Respect is a Two Way Street

This past week the Georgia General Assembly passed House Bill 673, which broadens the existing Georgia ban on texting while driving. The bill requires the use of hands-free technology when such devices are in use. The putative goal of this legislation is then to keep more eyes on the road and fewer in the lap. Certainly a laudable goal and for the most part it should have the intended effect (once drivers are pulled over – 99% of people are not plugged into the news cycle and will remain ignorant of this subtle change in the law until they themselves are informed by the local constabulary).

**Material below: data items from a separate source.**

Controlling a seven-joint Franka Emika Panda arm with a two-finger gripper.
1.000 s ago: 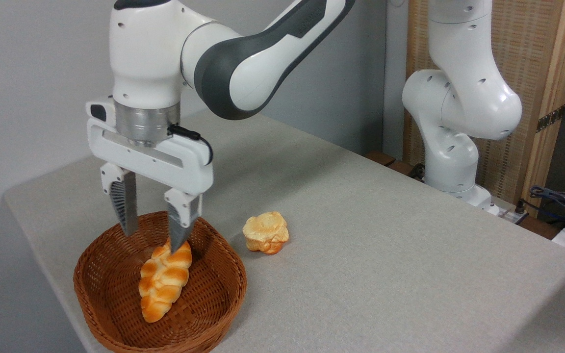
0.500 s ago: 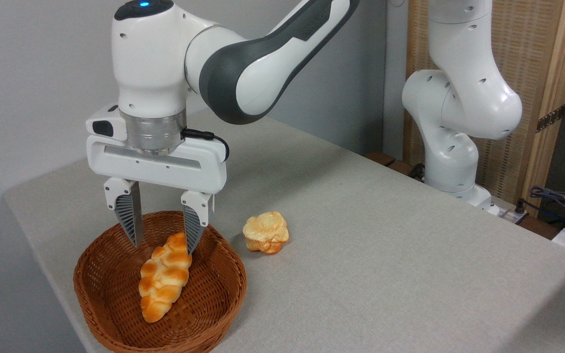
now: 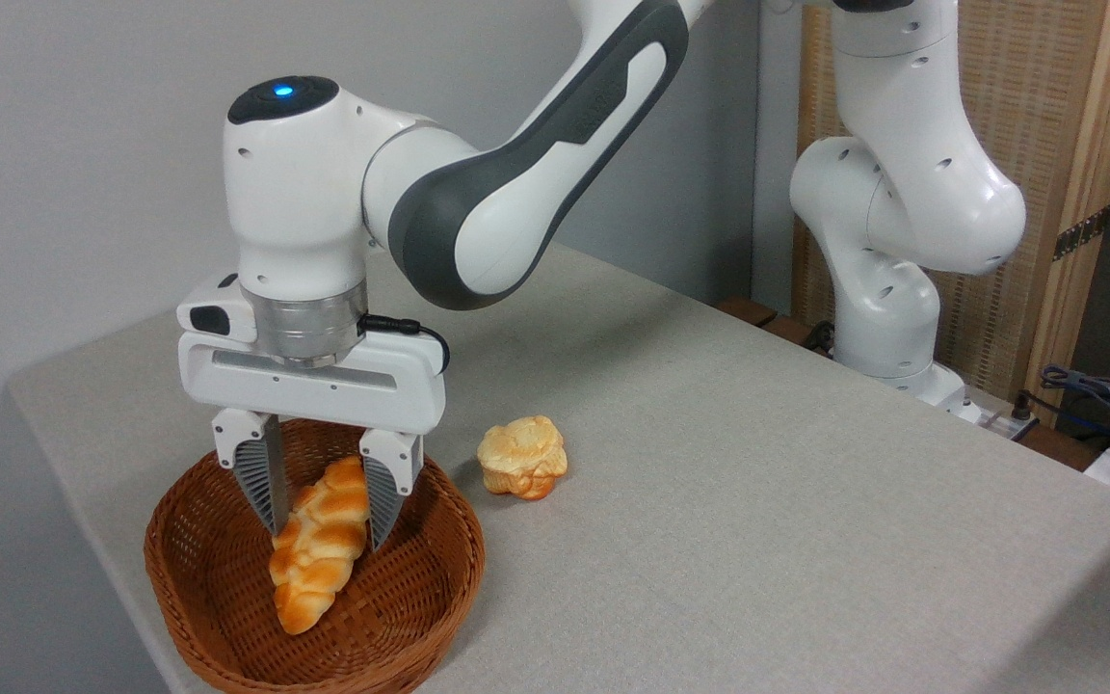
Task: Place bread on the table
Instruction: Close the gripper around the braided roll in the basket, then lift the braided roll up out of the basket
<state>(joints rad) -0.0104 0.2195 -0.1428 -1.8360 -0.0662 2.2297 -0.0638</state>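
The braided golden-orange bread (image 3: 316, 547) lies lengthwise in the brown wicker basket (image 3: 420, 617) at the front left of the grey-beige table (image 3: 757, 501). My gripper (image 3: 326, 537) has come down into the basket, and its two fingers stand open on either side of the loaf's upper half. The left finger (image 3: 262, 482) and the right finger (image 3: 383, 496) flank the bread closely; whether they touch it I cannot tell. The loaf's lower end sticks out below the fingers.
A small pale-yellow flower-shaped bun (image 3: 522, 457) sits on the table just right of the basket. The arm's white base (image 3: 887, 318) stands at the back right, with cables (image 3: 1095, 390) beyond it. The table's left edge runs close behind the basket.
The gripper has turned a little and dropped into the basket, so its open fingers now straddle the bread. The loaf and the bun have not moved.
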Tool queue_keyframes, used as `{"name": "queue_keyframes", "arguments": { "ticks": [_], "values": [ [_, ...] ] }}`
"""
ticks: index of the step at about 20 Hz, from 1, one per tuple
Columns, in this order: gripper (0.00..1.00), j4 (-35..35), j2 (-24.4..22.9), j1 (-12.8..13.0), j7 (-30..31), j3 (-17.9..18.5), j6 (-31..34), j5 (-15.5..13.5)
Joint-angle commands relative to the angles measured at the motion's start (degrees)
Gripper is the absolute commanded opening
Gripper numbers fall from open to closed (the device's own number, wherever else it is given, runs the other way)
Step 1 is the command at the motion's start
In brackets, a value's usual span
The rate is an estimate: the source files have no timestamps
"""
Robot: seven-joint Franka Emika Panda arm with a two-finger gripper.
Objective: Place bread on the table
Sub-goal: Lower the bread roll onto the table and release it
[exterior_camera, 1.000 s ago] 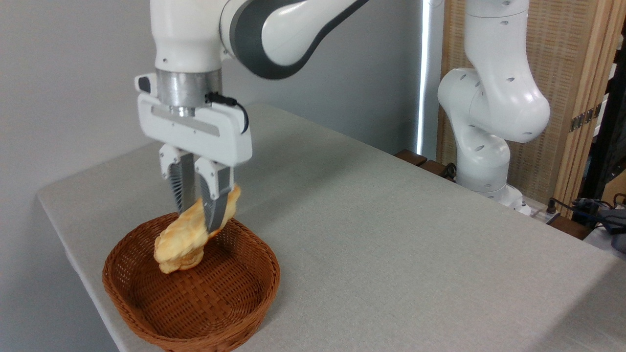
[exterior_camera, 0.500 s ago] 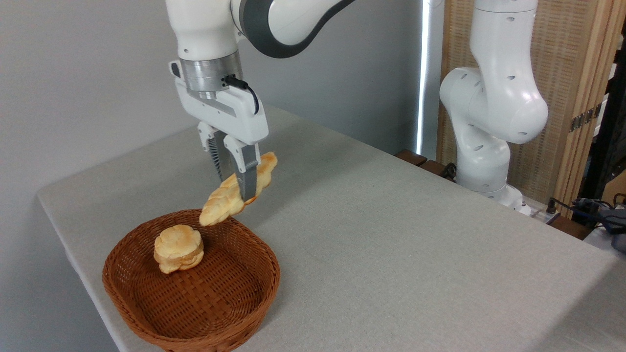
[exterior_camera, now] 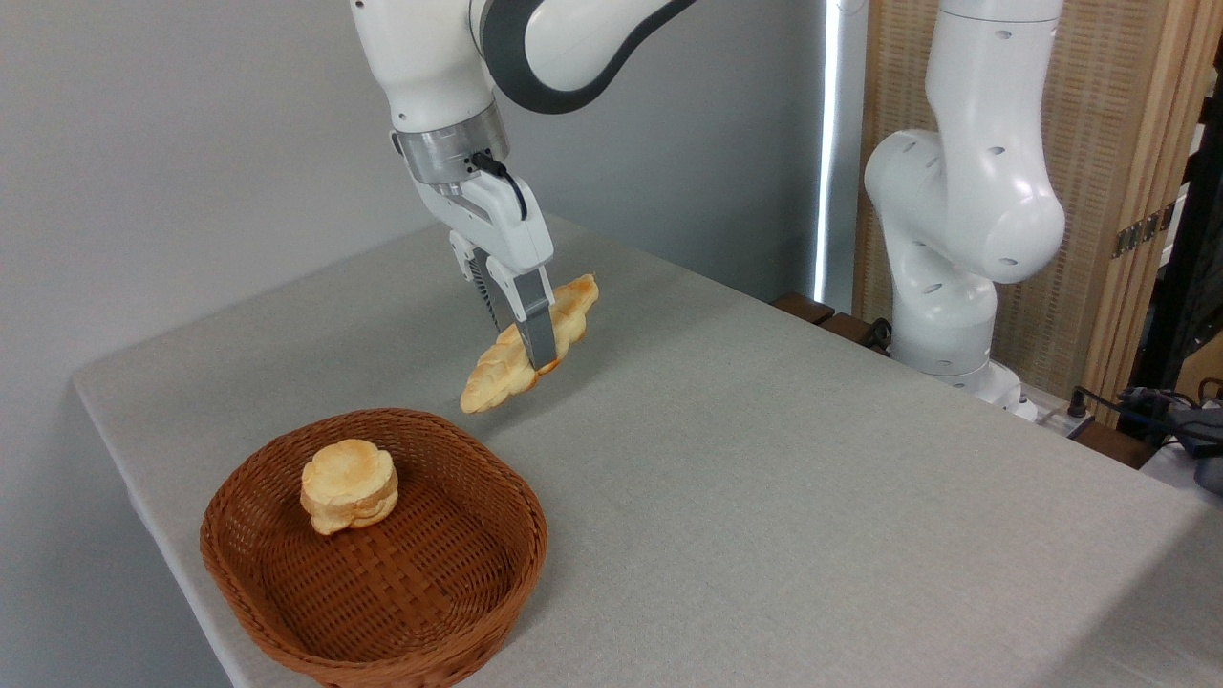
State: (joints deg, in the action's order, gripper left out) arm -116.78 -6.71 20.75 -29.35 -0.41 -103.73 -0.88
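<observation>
The bread point(exterior_camera: 497, 375), a long tapered golden-tan loaf, hangs tilted in the air above the table point(exterior_camera: 764, 459), its lower end pointing down-left. My gripper point(exterior_camera: 532, 355) is shut on the loaf's middle, with the fingers point(exterior_camera: 535, 325) angled slightly right. The loaf is up and to the right of the basket, clear of its rim. Its shadow falls on the grey cloth behind it.
A brown wicker basket point(exterior_camera: 459, 612) stands at the table's front left with a small round flower-shaped bun point(exterior_camera: 349, 484) inside. The arm's white base point(exterior_camera: 955, 287) rises at the back right beside a wooden screen. Cables lie at the far right edge.
The gripper has lifted the bread out of the basket and carried it up and to the right, past the basket's rim. The bun it hid before now shows.
</observation>
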Motion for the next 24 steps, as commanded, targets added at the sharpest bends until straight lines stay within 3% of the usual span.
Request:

However it seems no new law is complete without smuggling in a perverse incentive clause. Such lunacy is the hallmark of government imposed rules. A perverse incentive produces the exact opposite of the desired outcome. One of the more humorous examples is the one in which 19th century paleontologist in China would pay peasants for dinosaur bone fragments they happened to find when plowing their fields. Win-win, right? Wrong: the villagers, they learned later, were smashing the bones into numerous tiny fragments to maximize the per piece payments. So in similar fashion this new law has a backdoor that will maximize, rather than minimize, eyes in the lap. It does not recognize an exception on the prohibition of device usage even when stopped at a stop light or stop sign. Since it is much more likely to be noticed using your phone while stopped (beat cop, motorcycle cop, or nearby patrol car) this continued prohibition will have the entirely predicable outcome of incentivizing people to clandestinely use their phone in their lap where nearby eyes are less likely to notice phone manipulation. It makes zero sense to disallow use while stopped. When your vehicle is not moving you present zero danger to anyone. At worst you may get honked at for not moving when the light turns green. If people know they can check their phone every few minutes at the next light they will be far more willing to simply wait until that opening arrives. But if that opportunity is proscribed and made even more fine-risky relative to use while in motion, then people will choose the less fine-risky path and do so while in motion.

If we must have road socialism (state ownership) then it shouldn’t be too much to ask that such owners provide the people with a safe product. To encourage a safe environment there needs to exist legal liability for the owners along with a set of fairly enforced and rationally understandable rules. We’ll never have the former but two out of three is better than nothing. When the rules (traffic laws) are neither fair (e.g. letter of the law rather than spirit of the law enforcement), nor rationale (ban on use while stopped) and to top it all off driven by blatant self-interest (fine collection) then drivers lose respect for those rules and the institution that enforces them and that loss of respects hurts all on the road. If people respect the reasons behind the rule, they’ll respect the rule. In Germany speed limits are set to maximize safety, not revenue. Drivers there will be slow down or speed up in unison upon changes – because they respect that the sign is conveying real information about the driving environment rather than a desire to hand out speeding tickets. If the state respects the driver, the driver will respect the rules.